Candidato realizou coletiva de imprensa na terça-feira (15), em Aparecida de Goiânia. Fase procrastinatória é o termo utilizado para descrever momentos em que o andamento do processo fica retido.
O candidato à Presidência Ronaldo Caiado (PSD) afirmou nesta terça-feira (15), durante entrevista coletiva em Aparecida de Goiânia, que o Supremo Tribunal Federal (STF) está em uma “fase procrastinatória” e defendeu a abertura de uma investigação contra o ministro Alexandre de Moraes.
🔎 Fase procrastinatória é o termo utilizado para descrever momentos em que o andamento do processo fica retido em discussões preliminares, pedidos de vista, recursos ou “questões de ordem” que adiam a análise do mérito.
O STF Formou placar de 4 a 3 nesta terça-feira (15) para que as condutas dos ministros Alexandre de Moraes e André Mendonça sejam avaliadas de forma independente.
“Tem que se aguardar essa decisão. Está uma votação ali de uma questão de ordem de fazer a junção dos processos para serem julgados no dia 23. Então, ainda está na fase procrastinatória”, afirmou Caiado.
A declaração de Caiado sobre uma “fase procrastinatória” ocorreu ao comentar a votação de uma questão de ordem no STF para julgar processos em conjunto. Ao falar sobre o andamento das deliberações, o candidato declarou que a votação preliminar adia a análise principal do caso.

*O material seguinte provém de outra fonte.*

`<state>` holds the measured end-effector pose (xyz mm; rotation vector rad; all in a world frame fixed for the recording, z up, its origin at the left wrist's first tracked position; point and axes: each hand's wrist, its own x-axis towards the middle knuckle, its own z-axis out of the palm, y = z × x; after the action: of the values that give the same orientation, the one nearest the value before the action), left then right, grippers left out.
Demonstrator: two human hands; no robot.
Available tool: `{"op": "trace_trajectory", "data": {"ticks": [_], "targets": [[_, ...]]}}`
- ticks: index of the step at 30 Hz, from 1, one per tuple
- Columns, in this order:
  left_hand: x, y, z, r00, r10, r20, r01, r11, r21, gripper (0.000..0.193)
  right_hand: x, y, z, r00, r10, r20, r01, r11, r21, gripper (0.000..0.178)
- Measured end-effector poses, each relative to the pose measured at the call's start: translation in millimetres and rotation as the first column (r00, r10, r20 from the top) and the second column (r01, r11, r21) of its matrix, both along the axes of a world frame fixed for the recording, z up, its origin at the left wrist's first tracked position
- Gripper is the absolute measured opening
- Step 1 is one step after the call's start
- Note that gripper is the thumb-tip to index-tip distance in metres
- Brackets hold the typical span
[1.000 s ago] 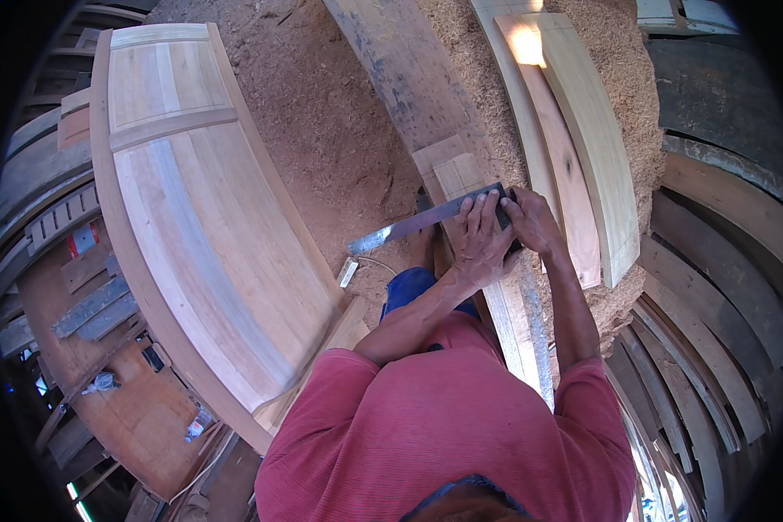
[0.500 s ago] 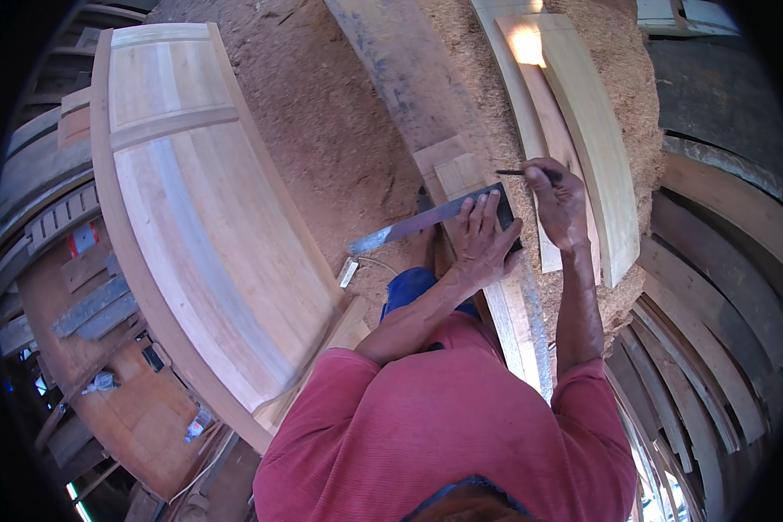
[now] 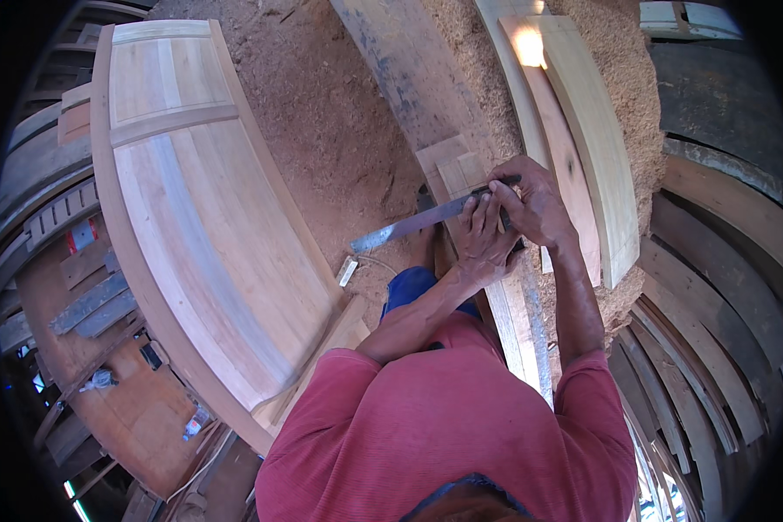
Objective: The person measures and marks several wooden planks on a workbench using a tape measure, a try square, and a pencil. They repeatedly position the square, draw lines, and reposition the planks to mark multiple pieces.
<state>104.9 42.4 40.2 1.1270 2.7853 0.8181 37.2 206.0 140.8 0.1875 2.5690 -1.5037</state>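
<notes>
My left hand (image 3: pixel 482 239) grips a try square (image 3: pixel 403 227) near its dark stock, holding it across a wooden piece (image 3: pixel 461 174) on the bench. The metal blade sticks out to the left, past the wood. Pinched in my right hand (image 3: pixel 538 202) is a thin dark pencil (image 3: pixel 506 181), low at the blade's far edge beside my left fingers. Its tip is hard to make out there. My right fingers partly cover the stock.
A long panelled wooden door (image 3: pixel 209 200) lies at left. Pale planks (image 3: pixel 596 148) rest on sawdust (image 3: pixel 639 130) at right. The bench plank (image 3: pixel 400 70) runs away from me. Stacked boards (image 3: pixel 713 226) line the right side. A small white object (image 3: pixel 347 271) lies near the door.
My right hand has moved left and down onto the square, bringing the pencil from above the stock to the blade's edge. The left hand stays nearly in place on the square.
</notes>
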Motion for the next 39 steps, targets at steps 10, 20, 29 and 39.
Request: {"op": "trace_trajectory", "data": {"ticks": [10,20,29,39], "targets": [[1,0,-3,0.999,0.018,0.027,-0.02,0.998,0.059,0.069,-5,8,1,1.0,-0.029,0.008,0.028,0.998,0.048,0.021],[2,2,-7,1.0,-0.008,-0.013,0.007,0.996,-0.094,0.069,-8,-15,-1,0.989,0.044,0.142,-0.032,0.996,-0.087,0.02],[-5,-2,4,1.0,-0.018,0.001,0.018,1.0,0.0,0.069,11,17,-42,0.993,0.073,0.089,-0.103,0.907,0.407,0.02],[8,-44,28,0.797,-0.556,0.237,0.554,0.829,0.079,0.088,131,36,-86,0.81,-0.513,0.285,0.565,0.813,-0.141,0.036]]}}
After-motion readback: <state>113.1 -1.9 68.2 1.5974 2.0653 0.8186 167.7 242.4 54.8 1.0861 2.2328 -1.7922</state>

Ronaldo Caiado (PSD) estava acompanhado do candidato ao governo de Goiás, Daniel Vilela (MDB), e dos candidatos ao Senado, Gracinha Caiado (UB) e Dr. Zacharias Calil (MDB).
Regras de nomeação ao STF
Caiado defendeu uma alteração na Constituição para endurecer as regras de nomeação ao STF. Ele propôs a fixação de uma idade mínima de 60 anos para os indicados, além de exigir histórico profissional reconhecido e uma avaliação prévia da vida pregressa realizada por órgãos como o Conselho de Controle de Atividades Financeiras (Coaf), a Receita Federal e a Polícia Federal antes do encaminhamento do nome pelo Executivo.

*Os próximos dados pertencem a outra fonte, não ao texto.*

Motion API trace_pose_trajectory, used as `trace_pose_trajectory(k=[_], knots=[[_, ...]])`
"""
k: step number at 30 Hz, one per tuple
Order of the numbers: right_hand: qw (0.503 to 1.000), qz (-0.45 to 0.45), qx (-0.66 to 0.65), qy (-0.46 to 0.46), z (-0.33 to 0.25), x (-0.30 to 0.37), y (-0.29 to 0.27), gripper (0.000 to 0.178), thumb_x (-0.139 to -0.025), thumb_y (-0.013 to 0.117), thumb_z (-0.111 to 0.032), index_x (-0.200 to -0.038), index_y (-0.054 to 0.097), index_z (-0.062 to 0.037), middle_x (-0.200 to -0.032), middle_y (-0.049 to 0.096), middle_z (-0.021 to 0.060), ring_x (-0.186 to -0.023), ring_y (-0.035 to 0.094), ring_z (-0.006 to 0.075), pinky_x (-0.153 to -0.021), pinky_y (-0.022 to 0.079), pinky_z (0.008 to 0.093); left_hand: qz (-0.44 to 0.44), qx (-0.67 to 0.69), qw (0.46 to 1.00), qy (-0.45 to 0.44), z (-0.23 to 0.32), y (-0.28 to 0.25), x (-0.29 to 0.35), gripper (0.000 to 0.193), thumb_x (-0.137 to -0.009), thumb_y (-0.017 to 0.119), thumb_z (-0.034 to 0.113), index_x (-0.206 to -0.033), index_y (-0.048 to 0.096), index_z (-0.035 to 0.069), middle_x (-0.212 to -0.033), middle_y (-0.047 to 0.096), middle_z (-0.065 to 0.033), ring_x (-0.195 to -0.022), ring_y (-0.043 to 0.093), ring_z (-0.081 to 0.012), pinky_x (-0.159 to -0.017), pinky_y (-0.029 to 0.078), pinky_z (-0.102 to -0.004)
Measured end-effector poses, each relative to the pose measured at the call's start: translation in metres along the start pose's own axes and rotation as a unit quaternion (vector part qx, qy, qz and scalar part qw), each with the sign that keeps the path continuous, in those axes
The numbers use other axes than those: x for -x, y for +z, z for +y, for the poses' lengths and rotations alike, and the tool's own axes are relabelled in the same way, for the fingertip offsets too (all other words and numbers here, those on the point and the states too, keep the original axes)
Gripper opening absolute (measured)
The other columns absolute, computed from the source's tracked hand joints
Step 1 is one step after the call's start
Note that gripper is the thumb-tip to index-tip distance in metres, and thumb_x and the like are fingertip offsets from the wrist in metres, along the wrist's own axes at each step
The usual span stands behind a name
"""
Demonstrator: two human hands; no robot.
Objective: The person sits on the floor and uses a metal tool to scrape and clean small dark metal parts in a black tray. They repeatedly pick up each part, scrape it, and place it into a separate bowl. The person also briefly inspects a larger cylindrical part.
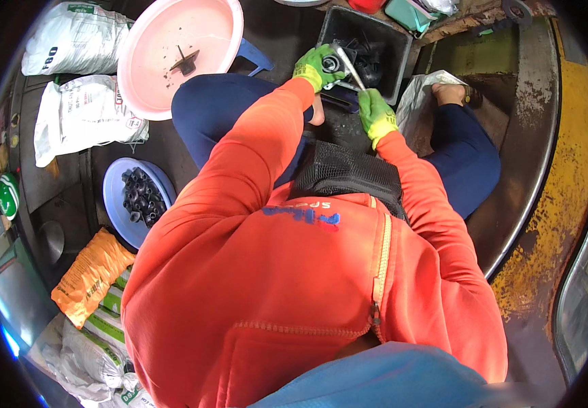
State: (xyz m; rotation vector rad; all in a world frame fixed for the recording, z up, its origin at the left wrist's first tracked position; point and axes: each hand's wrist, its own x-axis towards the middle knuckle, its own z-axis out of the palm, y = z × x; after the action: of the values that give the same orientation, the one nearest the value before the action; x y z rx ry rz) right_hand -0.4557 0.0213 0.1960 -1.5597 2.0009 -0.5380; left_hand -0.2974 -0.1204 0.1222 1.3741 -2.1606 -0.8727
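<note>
In a green glove, my left hand is closed round a small round dark part with a ring-shaped opening. My right hand, gloved the same way, grips a slim pale rod-like tool; its exact kind is too small to tell. The tool's far end slants up and left, close beside the round part; whether they touch, I cannot tell. Both hands are at the near side of a black crate, which holds several black parts.
Left of my knee, a large pink basin holds a dark piece. A blue basin with many black round parts sits nearer. White sacks and an orange bag line the left. A yellow-edged metal rim curves along the right.
</note>
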Motion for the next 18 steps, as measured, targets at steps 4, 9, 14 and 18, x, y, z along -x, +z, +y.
trace_pose_trajectory(k=[4, 9, 14, 18], knots=[[0.987, -0.111, 0.091, 0.066, -0.003, 0.000, -0.001, 0.033, -0.095, 0.040, -0.038, -0.097, 0.053, -0.0080, -0.090, 0.061, 0.0231, -0.086, 0.057, 0.0437, -0.072, 0.043, 0.0509, 0.010, 0.001, 1.000, -0.015, 0.002, -0.001, 0.001, 0.063, -0.060, 0.081, 0.038, -0.114, 0.058, 0.017, -0.114, 0.059, -0.0100, -0.110, 0.054, -0.0308, -0.094, 0.043, -0.0397], [0.998, 0.039, -0.046, -0.023, -0.002, 0.006, -0.001, 0.038, -0.095, 0.038, -0.041, -0.102, 0.055, -0.0082, -0.088, 0.063, 0.0223, -0.086, 0.059, 0.0421, -0.076, 0.044, 0.0485, -0.009, 0.028, 1.000, -0.006, -0.003, 0.006, 0.002, 0.073, -0.060, 0.081, 0.038, -0.123, 0.054, 0.015, -0.122, 0.055, -0.0118, -0.114, 0.051, -0.0306, -0.096, 0.042, -0.0384], [0.999, -0.030, 0.032, 0.015, -0.003, 0.008, -0.007, 0.032, -0.095, 0.041, -0.037, -0.097, 0.054, -0.0086, -0.085, 0.062, 0.0211, -0.080, 0.059, 0.0419, -0.069, 0.044, 0.0493, 0.005, -0.007, 1.000, 0.009, -0.002, 0.006, 0.003, 0.072, -0.061, 0.081, 0.038, -0.124, 0.053, 0.018, -0.116, 0.056, -0.0127, -0.110, 0.052, -0.0333, -0.094, 0.043, -0.0414], [1.000, -0.010, 0.009, 0.011, -0.006, 0.009, -0.012, 0.039, -0.095, 0.037, -0.042, -0.103, 0.055, -0.0086, -0.087, 0.063, 0.0203, -0.083, 0.060, 0.0417, -0.074, 0.045, 0.0488, 0.060, -0.042, 0.997, 0.021, -0.001, 0.006, 0.003, 0.069, -0.060, 0.081, 0.038, -0.121, 0.054, 0.019, -0.112, 0.058, -0.0133, -0.108, 0.053, -0.0339, -0.092, 0.043, -0.0417]])
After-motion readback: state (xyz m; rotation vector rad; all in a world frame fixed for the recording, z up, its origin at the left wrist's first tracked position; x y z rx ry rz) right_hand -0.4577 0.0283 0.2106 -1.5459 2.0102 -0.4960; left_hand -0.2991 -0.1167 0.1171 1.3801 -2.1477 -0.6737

O político também ampliou as críticas ao cenário institucional do país, classificando o momento como de “degradação moral completa”. Para ele, a falta de posicionamento de lideranças e o envolvimento de figuras públicas em escândalos geram a deterioração do regime democrático, enquanto problemas sociais graves enfrentados pela população, como a violência, a criminalidade e o endividamento, ficam em segundo plano.
Ao comentar como seria a convivência entre o Palácio do Planalto e o Supremo em um eventual mandato, Caiado declarou que manterá o respeito à Constituição e apontou sua atuação à frente do governo de Goiás como modelo. Segundo ele, a harmonia entre os poderes deve ser conduzida pela autoridade moral do governante e pela recusa a negociações políticas espúrias.